YOUR GOAL — Begin your copy at the line with "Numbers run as" in the records below and end it at the line with "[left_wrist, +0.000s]", restating each line word for word; omit the pictures.
:: INPUT
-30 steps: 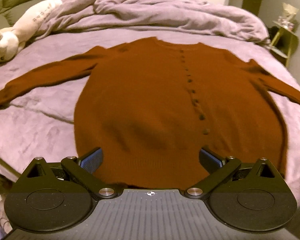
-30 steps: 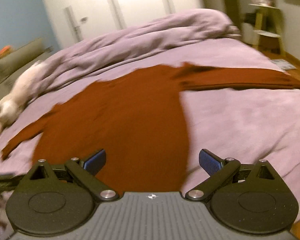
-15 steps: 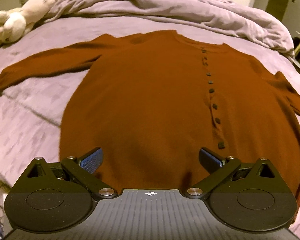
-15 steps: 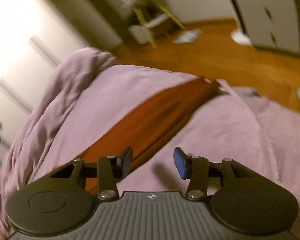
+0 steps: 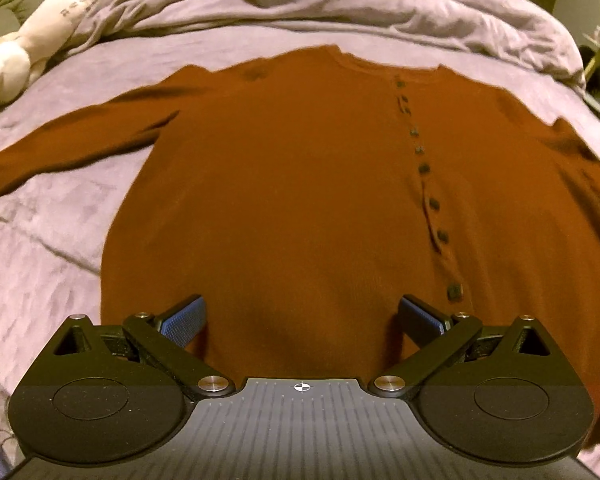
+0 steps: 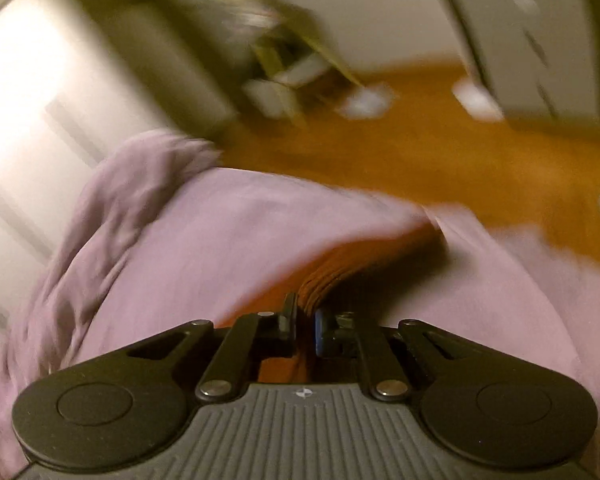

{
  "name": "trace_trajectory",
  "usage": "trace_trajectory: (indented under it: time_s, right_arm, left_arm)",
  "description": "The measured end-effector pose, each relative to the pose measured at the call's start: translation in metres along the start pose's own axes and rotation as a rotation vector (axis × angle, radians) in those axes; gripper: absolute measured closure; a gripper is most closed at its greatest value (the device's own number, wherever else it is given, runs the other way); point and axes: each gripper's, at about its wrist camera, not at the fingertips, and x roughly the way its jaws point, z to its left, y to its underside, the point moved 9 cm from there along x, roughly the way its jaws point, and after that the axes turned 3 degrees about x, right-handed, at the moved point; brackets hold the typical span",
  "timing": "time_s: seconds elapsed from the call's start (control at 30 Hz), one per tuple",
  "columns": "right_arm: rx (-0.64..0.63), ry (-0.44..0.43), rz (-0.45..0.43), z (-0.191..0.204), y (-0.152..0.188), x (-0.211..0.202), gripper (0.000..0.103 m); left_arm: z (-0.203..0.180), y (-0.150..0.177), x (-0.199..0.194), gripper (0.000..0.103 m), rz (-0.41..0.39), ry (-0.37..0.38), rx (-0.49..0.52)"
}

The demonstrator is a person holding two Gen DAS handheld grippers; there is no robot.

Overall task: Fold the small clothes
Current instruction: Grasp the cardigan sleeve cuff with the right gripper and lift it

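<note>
The left hand-held gripper is hovering wide open, holding nothing, over the hem of the rust cardigan spreading flat on the bed toward 12 o'clock. The right hand-held gripper, having just been closing, is pinching the sleeve, which is stretching toward 1 o'clock.

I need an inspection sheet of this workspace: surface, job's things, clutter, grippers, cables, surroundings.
Surface: bed with a lilac cover, lightly creased.
Job's things: rust-brown cardigan, spread flat, buttoned, sleeves out to both sides.
Clutter: soft toy and bunched duvet at the far edge.
Grippers: left gripper open above the hem; right gripper has just been closing, pinching the sleeve.
Cables: nothing seen.
Surroundings: wooden floor, blurred furniture.
</note>
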Motion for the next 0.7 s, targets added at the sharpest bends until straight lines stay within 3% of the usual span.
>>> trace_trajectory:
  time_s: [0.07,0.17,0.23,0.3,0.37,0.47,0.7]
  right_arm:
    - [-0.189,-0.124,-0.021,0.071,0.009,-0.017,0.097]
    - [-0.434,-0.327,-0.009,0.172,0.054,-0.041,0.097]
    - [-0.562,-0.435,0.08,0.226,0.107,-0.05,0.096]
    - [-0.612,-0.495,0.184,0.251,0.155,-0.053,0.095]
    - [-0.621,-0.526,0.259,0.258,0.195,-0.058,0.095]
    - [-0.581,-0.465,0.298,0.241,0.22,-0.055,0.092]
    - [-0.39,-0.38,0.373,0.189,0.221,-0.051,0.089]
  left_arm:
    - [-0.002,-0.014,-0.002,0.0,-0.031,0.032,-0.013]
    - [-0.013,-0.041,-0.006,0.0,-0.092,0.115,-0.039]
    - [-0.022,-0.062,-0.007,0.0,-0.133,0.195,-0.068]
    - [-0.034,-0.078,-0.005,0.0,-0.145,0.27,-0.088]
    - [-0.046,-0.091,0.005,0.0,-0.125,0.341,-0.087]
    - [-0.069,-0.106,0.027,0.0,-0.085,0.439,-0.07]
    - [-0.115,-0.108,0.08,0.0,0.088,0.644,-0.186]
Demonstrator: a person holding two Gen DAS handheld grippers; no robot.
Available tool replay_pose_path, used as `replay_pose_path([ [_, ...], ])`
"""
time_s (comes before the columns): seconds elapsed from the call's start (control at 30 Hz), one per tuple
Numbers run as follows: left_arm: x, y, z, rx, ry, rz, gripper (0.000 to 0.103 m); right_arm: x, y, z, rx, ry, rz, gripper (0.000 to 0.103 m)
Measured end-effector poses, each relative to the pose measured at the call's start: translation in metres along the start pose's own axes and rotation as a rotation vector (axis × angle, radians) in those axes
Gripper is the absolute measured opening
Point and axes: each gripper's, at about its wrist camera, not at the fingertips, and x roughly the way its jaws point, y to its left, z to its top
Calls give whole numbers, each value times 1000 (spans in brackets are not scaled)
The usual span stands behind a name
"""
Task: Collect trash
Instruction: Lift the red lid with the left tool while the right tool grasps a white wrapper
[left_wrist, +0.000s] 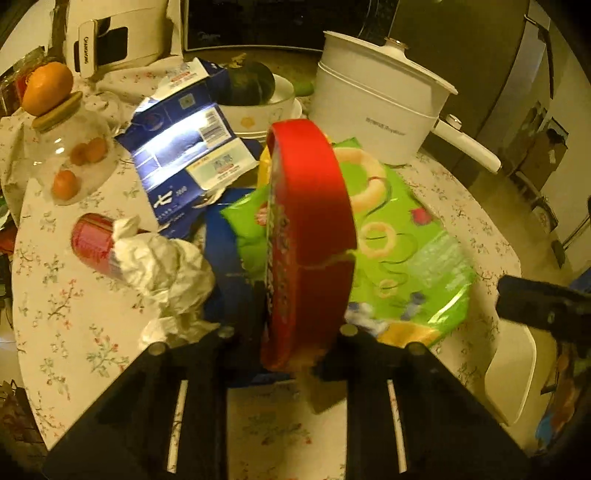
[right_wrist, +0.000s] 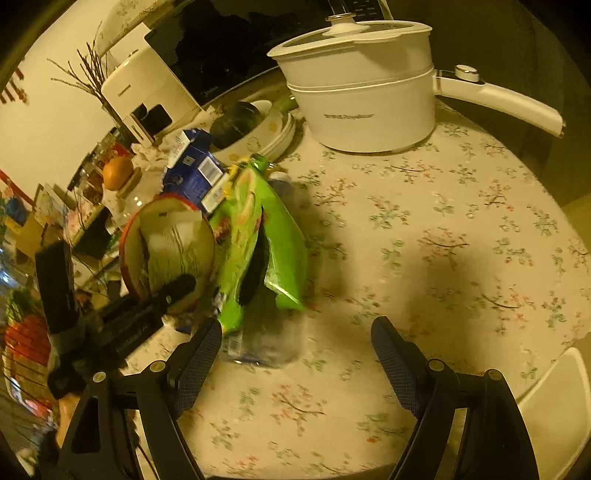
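Left gripper (left_wrist: 295, 354) pinches a red round lid (left_wrist: 310, 236) on edge, lifted above a floral-cloth table (left_wrist: 74, 314). Just behind it lie a green snack bag (left_wrist: 410, 254), a torn blue carton (left_wrist: 184, 158), crumpled white paper (left_wrist: 166, 266) and a red can (left_wrist: 90, 240); white pot w/ handle (left_wrist: 376, 96) stands further back. Right gripper (right_wrist: 295, 354), jaws spread wide w/ nothing between them, hovers near the bag's torn end, beside a clear plastic bottle (right_wrist: 266, 343).

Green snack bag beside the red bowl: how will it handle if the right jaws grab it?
The green snack bag looks crumpled and torn open, so probably floppy and light; it should fold rather than hold shape. Its glossy film may slip between pads. A clear plastic bottle lies against it and could roll if the bag drags.
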Motion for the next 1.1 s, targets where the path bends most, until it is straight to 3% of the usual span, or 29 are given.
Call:
replay_pose_path([
  [0.17, -18, 3, -2, 4, -28, -2, 22, 19, 12, 3, 20, -5, 56, 83],
  [0.3, -29, 4, -4, 15, -38, 17, 22, 35, 22, 3, 37, 21, 120, 72],
  [0.47, -39, 4, -9, 34, -41, 41, 22, 42, 36, 4, 20, -8, 161, 60],
  [0.57, -43, 9, -12, 19, -39, 20, 22, 49, 40, 4, 11, -1, 156, 44],
  [0.67, -46, 14, -15, -5, -27, -21, 23, 54, 40, 3, 5, 9, 161, 9],
  [0.97, -57, 18, -25, -64, 49, -220, 25, 2, 33, 3, 10, -79, 202, 3],
  [1.1, -54, 13, -34, -43, 102, -234, 34, -23, 31, -1, 1, -109, 193, 3],
])
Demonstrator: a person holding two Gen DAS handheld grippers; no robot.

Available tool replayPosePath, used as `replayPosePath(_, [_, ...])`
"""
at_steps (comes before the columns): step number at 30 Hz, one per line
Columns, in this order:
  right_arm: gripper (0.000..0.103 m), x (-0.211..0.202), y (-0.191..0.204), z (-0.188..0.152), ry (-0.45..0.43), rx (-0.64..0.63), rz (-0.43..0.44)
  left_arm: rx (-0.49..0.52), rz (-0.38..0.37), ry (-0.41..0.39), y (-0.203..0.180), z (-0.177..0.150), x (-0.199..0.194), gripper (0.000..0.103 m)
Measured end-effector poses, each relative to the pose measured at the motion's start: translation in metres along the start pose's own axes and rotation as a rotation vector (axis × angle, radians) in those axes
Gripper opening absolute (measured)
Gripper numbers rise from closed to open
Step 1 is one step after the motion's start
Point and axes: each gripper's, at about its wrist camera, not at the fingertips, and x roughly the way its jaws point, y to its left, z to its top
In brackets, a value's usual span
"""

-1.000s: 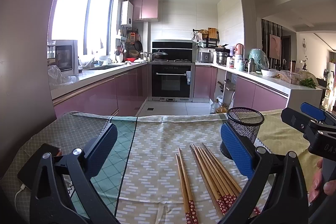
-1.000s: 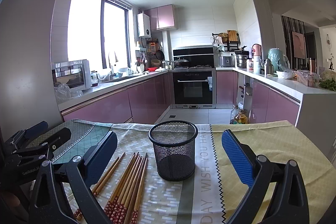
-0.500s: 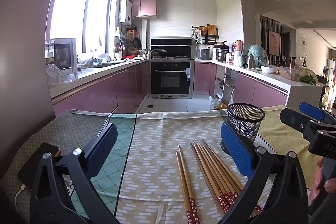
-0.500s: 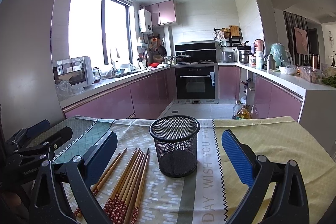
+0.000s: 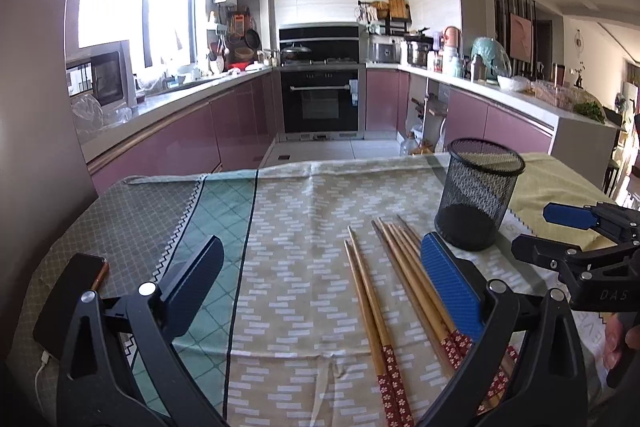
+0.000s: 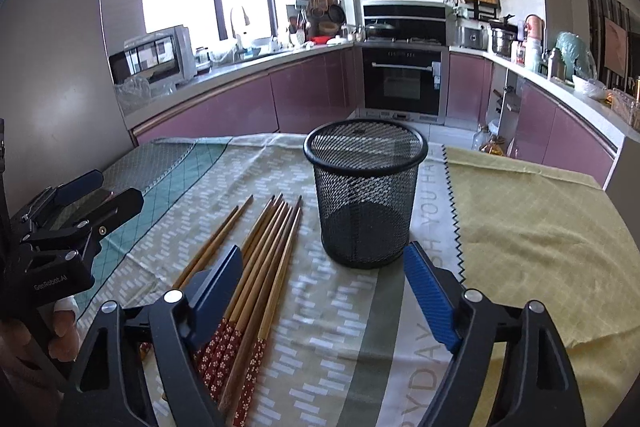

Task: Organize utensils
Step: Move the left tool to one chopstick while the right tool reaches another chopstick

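Several wooden chopsticks [image 5: 394, 267] with red flowered handles lie side by side on the patterned tablecloth [image 5: 304, 203], tips pointing away from me. A black mesh cup [image 6: 365, 191] stands upright and empty just right of them. My left gripper [image 5: 320, 279] hovers open over the cloth, its right finger above the chopsticks [image 6: 260, 251]. My right gripper [image 6: 324, 291] is low in front of the cup. Its jaws are closing with nothing gripped between them, and its left finger sits over the chopstick handles.
A dark phone [image 5: 68, 301] with a white cable lies at the table's left edge. A yellow cloth [image 6: 520, 227] covers the table's right part. A person's fingers [image 6: 60, 323] hold the left gripper's handle. Pink kitchen cabinets and an oven stand beyond the table.
Both grippers have tipped downward and dropped closer to the table. The right gripper's jaws have narrowed. Chopsticks and cup have not moved.
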Motion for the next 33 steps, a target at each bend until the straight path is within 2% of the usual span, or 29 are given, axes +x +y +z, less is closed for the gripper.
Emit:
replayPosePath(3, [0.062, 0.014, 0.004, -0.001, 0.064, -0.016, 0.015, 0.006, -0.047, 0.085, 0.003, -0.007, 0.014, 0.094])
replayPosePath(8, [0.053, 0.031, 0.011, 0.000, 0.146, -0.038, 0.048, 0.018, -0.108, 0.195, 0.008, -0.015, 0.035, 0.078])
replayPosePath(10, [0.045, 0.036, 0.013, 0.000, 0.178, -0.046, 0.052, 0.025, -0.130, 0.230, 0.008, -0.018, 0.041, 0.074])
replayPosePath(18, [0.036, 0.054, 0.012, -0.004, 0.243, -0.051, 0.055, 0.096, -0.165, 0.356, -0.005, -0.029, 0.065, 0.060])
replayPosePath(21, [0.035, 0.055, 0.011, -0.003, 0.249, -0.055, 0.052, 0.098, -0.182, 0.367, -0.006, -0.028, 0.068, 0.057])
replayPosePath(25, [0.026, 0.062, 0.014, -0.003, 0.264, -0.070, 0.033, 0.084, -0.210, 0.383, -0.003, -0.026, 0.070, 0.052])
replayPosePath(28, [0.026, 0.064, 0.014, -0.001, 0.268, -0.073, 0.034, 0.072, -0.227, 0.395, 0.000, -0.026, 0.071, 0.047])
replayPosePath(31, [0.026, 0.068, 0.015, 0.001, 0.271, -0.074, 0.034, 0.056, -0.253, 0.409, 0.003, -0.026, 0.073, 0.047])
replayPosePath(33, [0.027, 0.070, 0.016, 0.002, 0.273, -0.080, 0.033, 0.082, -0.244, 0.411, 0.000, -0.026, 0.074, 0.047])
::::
ANSWER —
Numbers run as follows: left_arm: x, y, z, rx, ry, rz, gripper (0.000 to 0.103 m); right_arm: x, y, z, rx, ry, rz, gripper (0.000 to 0.103 m)
Measured end-effector poses, each relative to the pose measured at the call's start: translation in metres along the start pose's own axes and rotation as a rotation vector (axis × angle, radians) in those axes
Gripper is the absolute measured opening
Point and axes: each gripper's, at about its wrist camera, not at the fingertips, and x roughly the way its jaws point, y to its left, z to its top
Calls give whole numbers, each value times 1000 (spans in brackets are not scaled)
The usual span stands behind a name
"""
Task: Collect trash
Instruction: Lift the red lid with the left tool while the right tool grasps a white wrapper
[left_wrist, +0.000s] 

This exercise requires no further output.